SakeTami
simonshen
simonshen

patreon


【國際冷知識 🇨🇳】 林和立教授的「習近平被動式認受」理論(一)「消極的合法性」等同「認受性」嗎?

中國第一軍委副主席張又俠被整肅,為此在會員區訪問了中國問題研究學者林和立教授。他談及習近平的權力時,提出了一個看似互相矛盾、但又是客觀存在的論點:他認為習近平的權力很穩固,但如果真的穩固,又為何需要不斷整肅黨內高層,高層又為何接二連三疑似挑戰他的地位?對這個問題,他提出了「被動式認受」(Passive Acquiescence)這個概念。

這是很值得思考的概念,又很難三言兩語說情,這幾天我會嘗試做一些導讀:

討論世界各國的威權體制時,一個常見誤區,是把「沒有反對」直接等同於「真心支持」。但在現實中,許多人對政權的態度介於兩者之間:不願冒險對抗,也未必真心信奉;不會甘心被動員支持,但出現關鍵時刻、自己安全利益受損時,卻又不得不默認其統治,甚至在某些情境下表現出「站隊」式表演。
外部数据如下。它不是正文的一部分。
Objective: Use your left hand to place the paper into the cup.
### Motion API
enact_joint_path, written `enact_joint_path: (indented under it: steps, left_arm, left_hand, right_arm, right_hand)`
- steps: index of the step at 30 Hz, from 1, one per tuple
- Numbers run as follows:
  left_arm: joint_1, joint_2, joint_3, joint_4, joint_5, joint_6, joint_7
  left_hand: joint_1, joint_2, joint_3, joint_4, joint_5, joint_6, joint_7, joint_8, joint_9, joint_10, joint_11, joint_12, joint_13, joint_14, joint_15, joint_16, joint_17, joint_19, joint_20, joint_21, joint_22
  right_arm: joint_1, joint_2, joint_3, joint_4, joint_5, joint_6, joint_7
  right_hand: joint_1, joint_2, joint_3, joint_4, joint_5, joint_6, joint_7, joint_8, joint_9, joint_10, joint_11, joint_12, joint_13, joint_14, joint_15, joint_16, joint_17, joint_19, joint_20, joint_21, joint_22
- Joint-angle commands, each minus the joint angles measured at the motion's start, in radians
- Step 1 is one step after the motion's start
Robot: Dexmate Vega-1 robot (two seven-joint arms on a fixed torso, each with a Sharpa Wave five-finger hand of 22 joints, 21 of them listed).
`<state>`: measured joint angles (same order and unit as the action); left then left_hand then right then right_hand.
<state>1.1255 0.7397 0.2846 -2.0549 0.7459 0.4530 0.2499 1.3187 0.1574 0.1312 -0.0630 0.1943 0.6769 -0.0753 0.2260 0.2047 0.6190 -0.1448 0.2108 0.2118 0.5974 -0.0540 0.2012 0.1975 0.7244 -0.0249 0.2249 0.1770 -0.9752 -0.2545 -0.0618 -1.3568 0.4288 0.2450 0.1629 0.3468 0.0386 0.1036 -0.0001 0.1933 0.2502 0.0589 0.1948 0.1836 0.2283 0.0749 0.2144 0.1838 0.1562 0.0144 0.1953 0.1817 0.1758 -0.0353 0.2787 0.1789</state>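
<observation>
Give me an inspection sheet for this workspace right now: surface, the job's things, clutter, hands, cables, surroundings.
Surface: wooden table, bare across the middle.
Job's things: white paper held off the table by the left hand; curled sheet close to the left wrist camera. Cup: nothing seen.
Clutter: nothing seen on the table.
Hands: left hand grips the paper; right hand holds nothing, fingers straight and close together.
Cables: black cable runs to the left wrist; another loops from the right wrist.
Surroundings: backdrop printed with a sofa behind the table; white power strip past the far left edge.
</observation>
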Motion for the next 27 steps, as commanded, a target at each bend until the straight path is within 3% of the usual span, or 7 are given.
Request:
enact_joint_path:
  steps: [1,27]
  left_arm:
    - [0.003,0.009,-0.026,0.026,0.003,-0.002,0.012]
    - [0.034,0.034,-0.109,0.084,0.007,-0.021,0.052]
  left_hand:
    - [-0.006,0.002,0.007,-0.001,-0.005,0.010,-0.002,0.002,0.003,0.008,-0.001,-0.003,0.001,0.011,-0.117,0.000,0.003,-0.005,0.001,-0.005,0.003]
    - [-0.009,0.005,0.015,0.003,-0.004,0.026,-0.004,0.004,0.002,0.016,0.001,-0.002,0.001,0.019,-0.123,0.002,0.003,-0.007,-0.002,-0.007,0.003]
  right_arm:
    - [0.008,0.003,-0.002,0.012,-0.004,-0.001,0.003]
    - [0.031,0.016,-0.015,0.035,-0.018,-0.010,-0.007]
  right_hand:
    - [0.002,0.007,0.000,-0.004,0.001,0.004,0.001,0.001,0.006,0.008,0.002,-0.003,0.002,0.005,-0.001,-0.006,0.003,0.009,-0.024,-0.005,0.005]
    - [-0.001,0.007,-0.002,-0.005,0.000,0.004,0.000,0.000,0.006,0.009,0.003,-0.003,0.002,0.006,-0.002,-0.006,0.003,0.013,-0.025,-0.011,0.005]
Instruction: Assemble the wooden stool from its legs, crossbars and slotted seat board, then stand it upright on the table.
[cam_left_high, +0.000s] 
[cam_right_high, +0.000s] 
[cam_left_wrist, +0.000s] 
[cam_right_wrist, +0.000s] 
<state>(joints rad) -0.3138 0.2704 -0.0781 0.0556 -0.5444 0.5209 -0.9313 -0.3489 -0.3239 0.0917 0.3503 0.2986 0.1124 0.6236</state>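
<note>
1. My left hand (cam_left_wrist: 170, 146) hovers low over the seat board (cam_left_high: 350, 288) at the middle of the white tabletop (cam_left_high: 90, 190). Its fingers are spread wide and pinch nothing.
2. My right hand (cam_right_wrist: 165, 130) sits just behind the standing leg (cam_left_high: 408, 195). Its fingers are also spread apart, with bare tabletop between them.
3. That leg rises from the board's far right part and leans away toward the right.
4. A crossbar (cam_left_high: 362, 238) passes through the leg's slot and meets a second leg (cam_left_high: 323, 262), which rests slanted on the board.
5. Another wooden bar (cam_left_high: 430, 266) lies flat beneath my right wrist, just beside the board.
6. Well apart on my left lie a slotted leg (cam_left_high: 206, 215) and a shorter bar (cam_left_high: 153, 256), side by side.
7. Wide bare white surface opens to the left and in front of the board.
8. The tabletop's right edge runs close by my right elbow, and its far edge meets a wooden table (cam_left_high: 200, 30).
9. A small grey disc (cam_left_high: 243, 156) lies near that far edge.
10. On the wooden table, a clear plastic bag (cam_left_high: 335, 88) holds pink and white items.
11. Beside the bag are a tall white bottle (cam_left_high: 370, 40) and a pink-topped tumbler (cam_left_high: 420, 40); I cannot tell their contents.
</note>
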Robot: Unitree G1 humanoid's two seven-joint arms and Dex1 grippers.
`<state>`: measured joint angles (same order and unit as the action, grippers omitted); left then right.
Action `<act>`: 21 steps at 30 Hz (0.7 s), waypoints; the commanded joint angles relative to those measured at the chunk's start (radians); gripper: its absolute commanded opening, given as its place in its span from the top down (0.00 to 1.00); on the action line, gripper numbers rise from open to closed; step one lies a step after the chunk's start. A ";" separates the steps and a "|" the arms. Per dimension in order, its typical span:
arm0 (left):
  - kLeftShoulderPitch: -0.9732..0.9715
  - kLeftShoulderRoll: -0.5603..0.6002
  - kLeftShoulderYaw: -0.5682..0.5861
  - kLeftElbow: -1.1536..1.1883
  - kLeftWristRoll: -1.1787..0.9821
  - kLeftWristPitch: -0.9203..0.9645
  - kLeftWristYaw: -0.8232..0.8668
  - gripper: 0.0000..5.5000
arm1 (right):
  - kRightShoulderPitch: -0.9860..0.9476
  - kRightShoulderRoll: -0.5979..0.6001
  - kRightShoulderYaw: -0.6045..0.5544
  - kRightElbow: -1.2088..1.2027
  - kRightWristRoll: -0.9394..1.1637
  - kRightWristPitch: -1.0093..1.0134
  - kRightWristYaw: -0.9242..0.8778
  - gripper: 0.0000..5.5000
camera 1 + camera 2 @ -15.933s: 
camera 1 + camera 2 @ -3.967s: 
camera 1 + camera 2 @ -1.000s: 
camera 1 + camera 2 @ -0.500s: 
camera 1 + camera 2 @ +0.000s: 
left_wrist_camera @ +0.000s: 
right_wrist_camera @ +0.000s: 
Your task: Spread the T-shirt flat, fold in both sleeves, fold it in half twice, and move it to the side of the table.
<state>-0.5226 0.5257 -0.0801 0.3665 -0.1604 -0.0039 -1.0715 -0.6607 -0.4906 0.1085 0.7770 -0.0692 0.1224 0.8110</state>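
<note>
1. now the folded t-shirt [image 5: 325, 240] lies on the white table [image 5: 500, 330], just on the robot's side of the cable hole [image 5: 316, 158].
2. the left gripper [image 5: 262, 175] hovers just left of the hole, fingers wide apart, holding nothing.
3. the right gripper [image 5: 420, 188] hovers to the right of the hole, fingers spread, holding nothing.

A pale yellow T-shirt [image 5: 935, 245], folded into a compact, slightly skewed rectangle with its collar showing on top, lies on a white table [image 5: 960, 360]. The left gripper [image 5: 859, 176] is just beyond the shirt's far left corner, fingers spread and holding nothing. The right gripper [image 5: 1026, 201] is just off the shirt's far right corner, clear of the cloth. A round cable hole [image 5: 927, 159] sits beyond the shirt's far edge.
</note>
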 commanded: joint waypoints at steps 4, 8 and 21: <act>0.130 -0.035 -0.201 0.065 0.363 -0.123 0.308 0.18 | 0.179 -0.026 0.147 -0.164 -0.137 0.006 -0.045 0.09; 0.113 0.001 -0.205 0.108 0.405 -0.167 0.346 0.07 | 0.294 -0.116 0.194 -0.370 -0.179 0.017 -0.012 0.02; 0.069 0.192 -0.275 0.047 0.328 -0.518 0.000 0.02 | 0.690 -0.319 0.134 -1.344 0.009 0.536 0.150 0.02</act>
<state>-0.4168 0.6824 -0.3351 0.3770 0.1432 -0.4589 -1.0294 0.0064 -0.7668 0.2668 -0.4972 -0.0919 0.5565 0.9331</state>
在林和立教授眼中,習近平既不斷被挑戰、又大權獨攬的現象,大概就是這樣。

學者張寅嫺年前在西方學術期刊《The China Journal》發表的文章,提供了一個有趣的概念工具:她借用學者蘇其曼(Suchman)的合法性框架,強調合法性可以包含主動支持與消極支持兩種面向:前者是積極認同與擁護,後者則是「接受現狀、視為不可避免」。至於《港區國安法》後的「新香港」是否一個例子,則自行判斷好了。

她進一步用這種現象,去研究中國網絡公共領域的長期變化,提出「消極政治合法性」(passive political legitimacy)概念:某個政權獲得支持,不一定靠本身做了什麼(或做得多好),也可能是因為人們在對外比較中,不再相信「外國勢力」可以幫助自己,又看見其他選項的各種潛在問題,從而對「民主—自由」的理想期待破滅,轉而在自認為沒有選擇之下,出現斯德哥爾摩症候群,慢慢地,就會對本國制度產生「相對滿意」。

另一位中國研究學者裴宜理(Elizabeth Perry)則把同一種「消極」,放到另一個關鍵場域:大學與知識界。她提出「受教育的默許」(educated acquiescence)概念,用以說明中國的高等教育無論多普及,都不會必然孕育自由民主,反而在特定條件下,會成為威權韌性的支柱:因為國家提供資源、地位、影響力與物質利益,同時由國家界定「成功」標準、並塑造學術活動,使學界以政治順從交換各種好處。就這樣,幾個世代的精英,就和既得利益集團結成「利益共同體」、「命運共同體」。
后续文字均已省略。